We are really looking forward to bringing Dr Feng's style of Classical Chinese herbal medicine to Oxfordshire, and our Herb Community Clinic is launching this coming October at the Cholsey Complementary Health Centre in Cholsey, near Oxford. More news about that soon.
We have just had a great weekend at the Abbey in Sutton Courtenay, with the Tai Chi Foundation, learning how to teach five element medical qi gong.
Gerrie Sporken, Pat Gorman and Stephen Flores came over from the Netherlands and the United States, and helped us to hone our skills in teaching these simple but powerful roots and branches qi gong moves. They are great postures that can be learnt by anyone, and have enormous health benefits, as well as evocative names. This picture shows us doing the Jade Walk.
We also had time to watch an extraordinary red full moon rise on Saturday night from the Wittenham Clumps...
And I am now qualified to teach these beautiful movements in my practice!

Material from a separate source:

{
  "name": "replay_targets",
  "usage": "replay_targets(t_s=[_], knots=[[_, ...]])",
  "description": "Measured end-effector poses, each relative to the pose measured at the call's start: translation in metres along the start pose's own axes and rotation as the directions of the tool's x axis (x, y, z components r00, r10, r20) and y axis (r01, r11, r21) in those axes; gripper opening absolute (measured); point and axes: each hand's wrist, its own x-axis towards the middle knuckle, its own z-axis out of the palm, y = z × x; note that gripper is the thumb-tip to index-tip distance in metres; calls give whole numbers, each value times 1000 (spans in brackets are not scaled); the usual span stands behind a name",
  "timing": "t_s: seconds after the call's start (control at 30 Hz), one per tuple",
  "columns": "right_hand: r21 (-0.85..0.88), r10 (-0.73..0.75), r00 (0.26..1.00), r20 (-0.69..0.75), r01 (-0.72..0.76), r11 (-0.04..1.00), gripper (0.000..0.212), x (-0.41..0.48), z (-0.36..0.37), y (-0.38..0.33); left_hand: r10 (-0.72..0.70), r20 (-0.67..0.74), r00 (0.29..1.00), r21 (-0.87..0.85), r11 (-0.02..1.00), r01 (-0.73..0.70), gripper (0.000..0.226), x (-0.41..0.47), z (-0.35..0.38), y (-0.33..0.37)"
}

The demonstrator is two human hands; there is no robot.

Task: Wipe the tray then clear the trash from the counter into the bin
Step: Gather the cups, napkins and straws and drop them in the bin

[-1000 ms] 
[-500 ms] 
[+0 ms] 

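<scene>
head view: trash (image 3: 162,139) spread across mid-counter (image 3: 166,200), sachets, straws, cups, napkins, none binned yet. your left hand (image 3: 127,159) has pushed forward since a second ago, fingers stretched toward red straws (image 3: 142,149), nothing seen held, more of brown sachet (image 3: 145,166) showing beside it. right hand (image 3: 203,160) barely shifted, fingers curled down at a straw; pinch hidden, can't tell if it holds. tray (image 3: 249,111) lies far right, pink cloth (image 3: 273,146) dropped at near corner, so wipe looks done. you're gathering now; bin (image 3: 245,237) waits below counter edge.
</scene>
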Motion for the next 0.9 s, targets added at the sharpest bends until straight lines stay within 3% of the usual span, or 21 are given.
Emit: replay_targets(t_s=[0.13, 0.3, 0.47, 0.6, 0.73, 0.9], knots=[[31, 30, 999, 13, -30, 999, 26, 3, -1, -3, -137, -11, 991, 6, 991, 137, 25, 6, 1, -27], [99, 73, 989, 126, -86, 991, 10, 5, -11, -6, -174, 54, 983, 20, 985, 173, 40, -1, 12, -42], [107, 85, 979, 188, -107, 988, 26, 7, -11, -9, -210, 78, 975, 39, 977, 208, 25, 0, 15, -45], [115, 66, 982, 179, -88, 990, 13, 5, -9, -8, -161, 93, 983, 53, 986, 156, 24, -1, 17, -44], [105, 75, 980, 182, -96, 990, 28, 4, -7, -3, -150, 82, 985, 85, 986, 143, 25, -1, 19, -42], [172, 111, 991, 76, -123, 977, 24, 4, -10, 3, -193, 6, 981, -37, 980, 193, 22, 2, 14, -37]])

On Saturday 12th April we officially launched the Cholsey Complementary Health Centre, with a day of taster sessions and demonstrations at Cholsey Pavilion. John Wheeler did stirling work getting it all together, and the Health Centre now has some signs, so is finally visible! The Saturday Community Tea Shop was open for business, Pam Seymour was there from the horticultural society, and there was a nice buzz about the place.

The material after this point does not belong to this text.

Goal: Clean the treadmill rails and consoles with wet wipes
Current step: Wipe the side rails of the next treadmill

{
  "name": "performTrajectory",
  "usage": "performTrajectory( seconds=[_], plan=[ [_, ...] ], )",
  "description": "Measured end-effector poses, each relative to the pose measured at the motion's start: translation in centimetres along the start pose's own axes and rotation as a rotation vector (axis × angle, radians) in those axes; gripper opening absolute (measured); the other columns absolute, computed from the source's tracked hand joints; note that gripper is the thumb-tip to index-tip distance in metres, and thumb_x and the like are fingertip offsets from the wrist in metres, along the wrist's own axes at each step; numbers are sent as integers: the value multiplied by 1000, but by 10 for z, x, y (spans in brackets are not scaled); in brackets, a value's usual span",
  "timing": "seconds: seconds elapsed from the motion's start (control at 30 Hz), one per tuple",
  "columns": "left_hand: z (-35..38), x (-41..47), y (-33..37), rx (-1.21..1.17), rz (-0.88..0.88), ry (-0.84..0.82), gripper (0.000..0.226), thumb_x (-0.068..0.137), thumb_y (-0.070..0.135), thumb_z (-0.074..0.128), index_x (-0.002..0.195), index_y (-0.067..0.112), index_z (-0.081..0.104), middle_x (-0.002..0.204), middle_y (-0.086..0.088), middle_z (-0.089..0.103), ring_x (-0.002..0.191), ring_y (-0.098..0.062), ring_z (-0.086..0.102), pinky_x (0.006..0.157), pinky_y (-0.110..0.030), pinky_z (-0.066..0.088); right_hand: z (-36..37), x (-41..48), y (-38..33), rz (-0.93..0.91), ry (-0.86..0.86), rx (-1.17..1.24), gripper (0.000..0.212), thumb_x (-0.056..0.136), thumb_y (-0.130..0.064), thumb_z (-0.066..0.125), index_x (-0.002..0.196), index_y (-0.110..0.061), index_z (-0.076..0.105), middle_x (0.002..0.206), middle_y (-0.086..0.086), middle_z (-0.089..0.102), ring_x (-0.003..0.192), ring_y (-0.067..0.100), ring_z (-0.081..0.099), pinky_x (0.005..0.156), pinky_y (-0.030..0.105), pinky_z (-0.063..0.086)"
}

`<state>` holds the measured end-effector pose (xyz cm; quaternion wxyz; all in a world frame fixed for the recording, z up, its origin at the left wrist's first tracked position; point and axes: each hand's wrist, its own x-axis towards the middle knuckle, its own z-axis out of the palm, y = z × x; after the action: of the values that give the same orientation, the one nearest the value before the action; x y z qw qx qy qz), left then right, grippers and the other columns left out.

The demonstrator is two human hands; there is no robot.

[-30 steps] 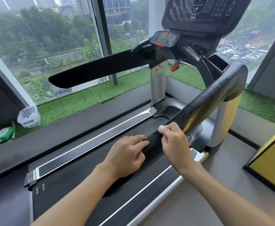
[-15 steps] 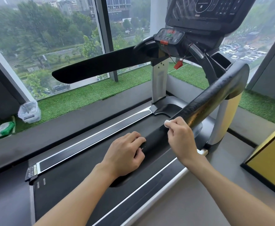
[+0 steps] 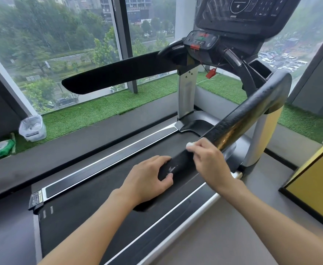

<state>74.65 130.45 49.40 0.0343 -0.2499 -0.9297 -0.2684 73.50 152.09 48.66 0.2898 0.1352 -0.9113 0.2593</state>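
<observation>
Head view: right hand (image 3: 209, 161) pinching wet wipe (image 3: 190, 145) against right rail (image 3: 241, 119); left hand (image 3: 149, 178) gripping rail's near end. Small wad risking slipping from grip, leaving patches unwiped.

- Right rail (image 3: 252, 115) — black, with a yellowish sheen along its middle
- Left rail (image 3: 118, 75) — plain matte black
- Wet wipe (image 3: 189, 145) — white
- Safety clip (image 3: 211, 73) — red, on a red cord
- Treadmill belt (image 3: 91, 199) — dark grey, edged by silver strips
- Turf (image 3: 91, 113) by the window — bright green
- Wipes pack (image 3: 2, 148) — green and white
- Panel (image 3: 317, 184) at right — yellow, black-framed
</observation>
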Motion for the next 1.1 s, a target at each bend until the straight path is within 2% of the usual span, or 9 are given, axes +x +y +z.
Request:
performTrajectory(
  seconds=[0.1, 0.2, 0.37, 0.5, 0.6, 0.77, 0.87, 0.97, 1.1],
  plan=[
    [-1, 0, 1, -21, -16, -15, 49, 91, 43, 58, 138, 31, 51, 127, 17, 59, 112, -6, 56, 99, -29, 46, 7, -6, -14, 154, 82, 0, 31, 79, 17, 60, 101, -1, 73, 91, 8, 60, 79, 24, 63, 73, 39, 56],
    [-2, 0, 1, -43, -38, -28, 43, 95, 36, 55, 137, 28, 54, 125, 15, 62, 112, -8, 57, 98, -29, 46, 7, -25, -29, -5, -31, 40, 32, 80, 16, 61, 105, -1, 72, 93, 7, 60, 83, 23, 65, 78, 31, 54],
    [-4, 3, -4, -237, -213, 4, 30, 98, 16, 47, 115, 25, 69, 67, 21, 63, 59, 0, 56, 61, -13, 40, 5, -20, -17, 201, 153, 35, 30, 80, 17, 61, 102, 0, 73, 91, 7, 62, 83, 22, 65, 80, 35, 54],
    [-4, 4, -4, -286, -230, -2, 37, 97, 12, 43, 115, 28, 70, 94, 14, 66, 77, 1, 61, 70, -10, 42, 9, -34, -36, 39, 25, 35, 29, 82, 15, 61, 104, 0, 73, 93, 8, 62, 85, 23, 66, 83, 27, 53],
    [-4, 4, -5, -303, -227, -12, 40, 98, 8, 41, 116, 27, 71, 100, 15, 63, 78, 9, 58, 69, -2, 36, 5, -25, -20, 177, 151, 23, 28, 82, 16, 61, 101, -1, 74, 91, 8, 63, 85, 22, 66, 82, 30, 52],
    [-4, 4, -3, -357, -250, 52, 42, 94, 3, 42, 102, 28, 74, 85, 25, 65, 78, 8, 60, 72, -7, 41, 9, -41, -38, 34, 1, 46, 29, 83, 14, 63, 106, -1, 72, 90, 6, 58, 78, 21, 62, 77, 27, 52],
    [-8, 0, -6, -328, -235, -9, 43, 97, 4, 42, 99, 36, 70, 76, 20, 69, 60, -5, 57, 61, -17, 44, 0, -23, -14, 163, 108, 44, 25, 85, 12, 63, 103, -2, 73, 88, 5, 59, 76, 21, 62, 74, 33, 54],
    [-11, -9, -18, -352, -251, -127, 40, 104, 13, 41, 119, 38, 68, 107, 24, 71, 95, -3, 65, 87, -19, 46, 4, -25, -33, 130, 43, 27, 24, 83, 13, 62, 101, 1, 73, 86, 7, 58, 69, 22, 60, 67, 30, 55],
    [-11, -18, -22, -445, -322, -89, 44, 103, 9, 41, 105, 40, 72, 100, 19, 73, 98, -5, 65, 91, -26, 47, 5, -16, -22, 55, 10, 16, 22, 86, 10, 60, 101, 0, 73, 87, 7, 59, 70, 26, 61, 66, 37, 56]
  ],
)
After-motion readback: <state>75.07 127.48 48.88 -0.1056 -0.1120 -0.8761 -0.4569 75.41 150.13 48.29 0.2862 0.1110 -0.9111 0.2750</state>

I took the opportunity to give myself a health check, and had a very interesting EFT (Emotional Freedom Technique) taster session from Paula Kennedy which left me interested to try more. See below deep in conversation with Joanna Belcher, who offers deep tissue massage at the Health Centre. Bill Rees Lewis and Louise Stanley from Cholsey Chiropractic Clinic were generously offering free back checks, and it looks like a course of McTimony Chiropractic will be the result for me. Alan Baker and Mark Preston, who both do tai chi and tui na (Chinese massage) were offering some delicious shoulder massages, and Rowlands Pharmacy were doing blood pressure checks.
It's hard to give taster sessions of acupuncture, but I managed to offer a session on Chinese herbal teas. The most popular was gou ji berry and chrysanthemum flower - a tea commonly drunk in China and very tasty. Rose bud and tangerine peel tea also got the thumbs up from some, although it wasn't everyone's cup of tea!

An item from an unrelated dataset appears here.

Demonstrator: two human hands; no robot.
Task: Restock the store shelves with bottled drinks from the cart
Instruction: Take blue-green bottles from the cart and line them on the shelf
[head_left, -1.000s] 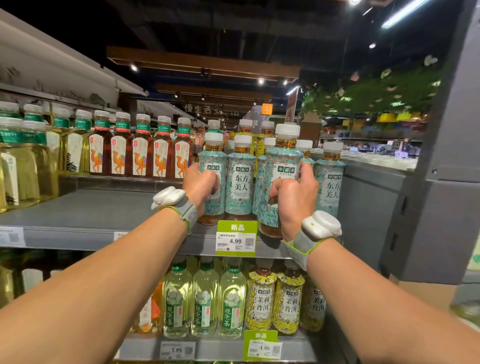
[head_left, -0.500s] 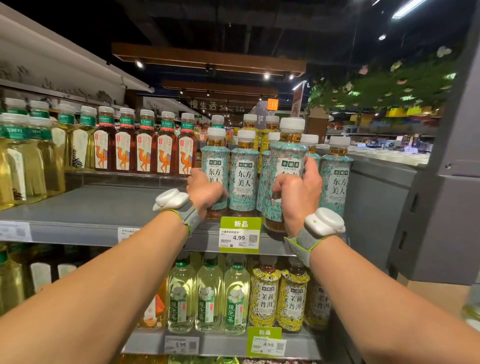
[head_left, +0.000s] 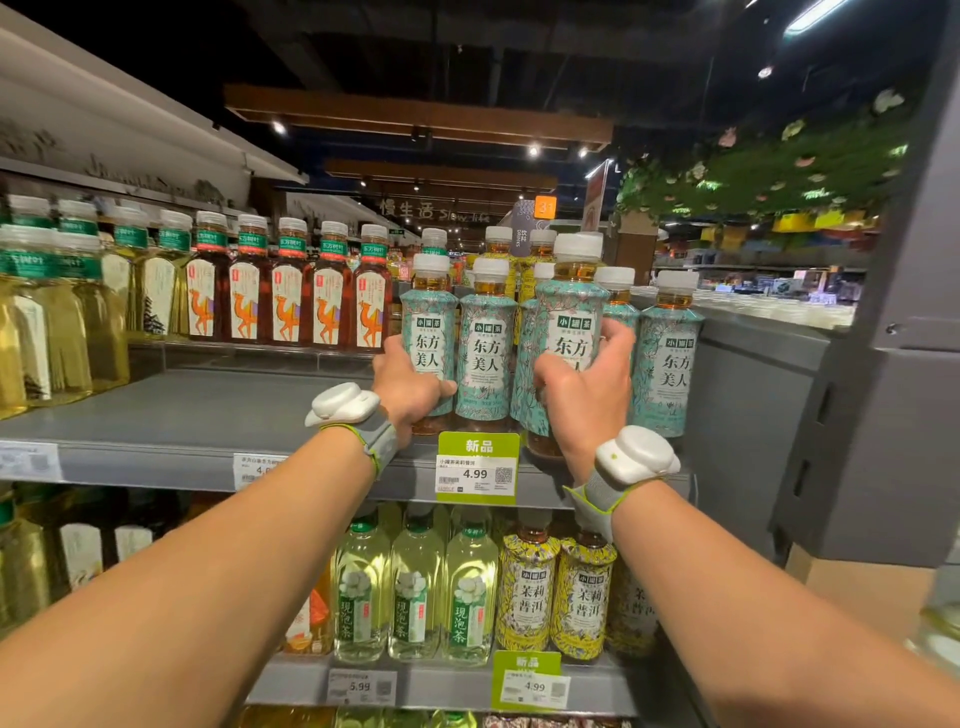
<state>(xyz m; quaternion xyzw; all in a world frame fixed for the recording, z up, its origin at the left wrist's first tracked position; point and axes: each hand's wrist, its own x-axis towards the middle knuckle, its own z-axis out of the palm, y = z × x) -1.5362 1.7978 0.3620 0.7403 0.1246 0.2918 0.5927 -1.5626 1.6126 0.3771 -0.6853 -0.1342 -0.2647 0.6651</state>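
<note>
Head view:
- The left grip (head_left: 410, 389) is curled round the lower part of a teal bottle (head_left: 431, 312), thumb across the label; the bottle stands upright at the shelf's (head_left: 182, 410) front edge, just at 11 o'clock of the green price tag (head_left: 478, 467).
- The right grip (head_left: 582, 400) is wrapped round a second teal bottle (head_left: 571, 317), fingers spread over its right side; the bottle is upright, at 1 o'clock of the tag, base at the shelf's front edge. Whether it touches the shelf cannot be told.
- Another teal bottle (head_left: 485, 338) stands between the two held ones, and one more (head_left: 667, 353) at 3 o'clock of the right grip.
- Each wrist bears a white band device, left (head_left: 345, 405) and right (head_left: 636, 457).
- A row of red tea bottles (head_left: 285, 296) stands at 10 o'clock, at the shelf's back; yellow bottles (head_left: 47, 322) at 9 o'clock.
- On the lower shelf, at 6 o'clock, stand pale green bottles (head_left: 415, 587) and yellow patterned bottles (head_left: 556, 587).
</note>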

Natalie Bow, who has just joined us as a physiotherapist was there with her partner Chris Adams representing the boot-camp fitness side of things, and Emma Green gave us a Pilates taster class. Mark Preston and colleagues from the Tai Chi Foundation gave a demonstration of the Cheng Man Ching Yang-Style Tai Chi form, followed by an impressive looking sword form. They also gave us an exercise called sculling, which certainly worked the legs!
The practitioners at Cholsey Complementary Health Centre want to make complementary medicine accessible to the community, and the Cholsey Health Day successfully brought together some complementary and traditional approaches to healthcare, with an emphasis on how we can keep ourselves well. Above all, it was fun, and we hope to run it again next year.
It's cooking time again, and time to take stock - literally! Stocks are an amazing way to nourish ourselves, especially as the weather moves towards winter. On October 25th we will be cooking food to nourish the yin or fluid aspect of the body, and on December 6th to nourish the yang or warming and moving aspect of the body.
Fish stocks are a wonderful way to nourish the yin, especially if you add seaweed and Chinese herbs. And for the yang, of course beef marrow bones are the business, unless you are vegetarian. Wallingford Butchers assure me that they will soon be getting in the cuts of meat that produce good marrow bones, so I am waiting for a chance to make a stock-pot full of winter warmer that I can freeze in portions to use in soups, stews and casseroles. They are happy to give us bones for a donation to their favourite charity.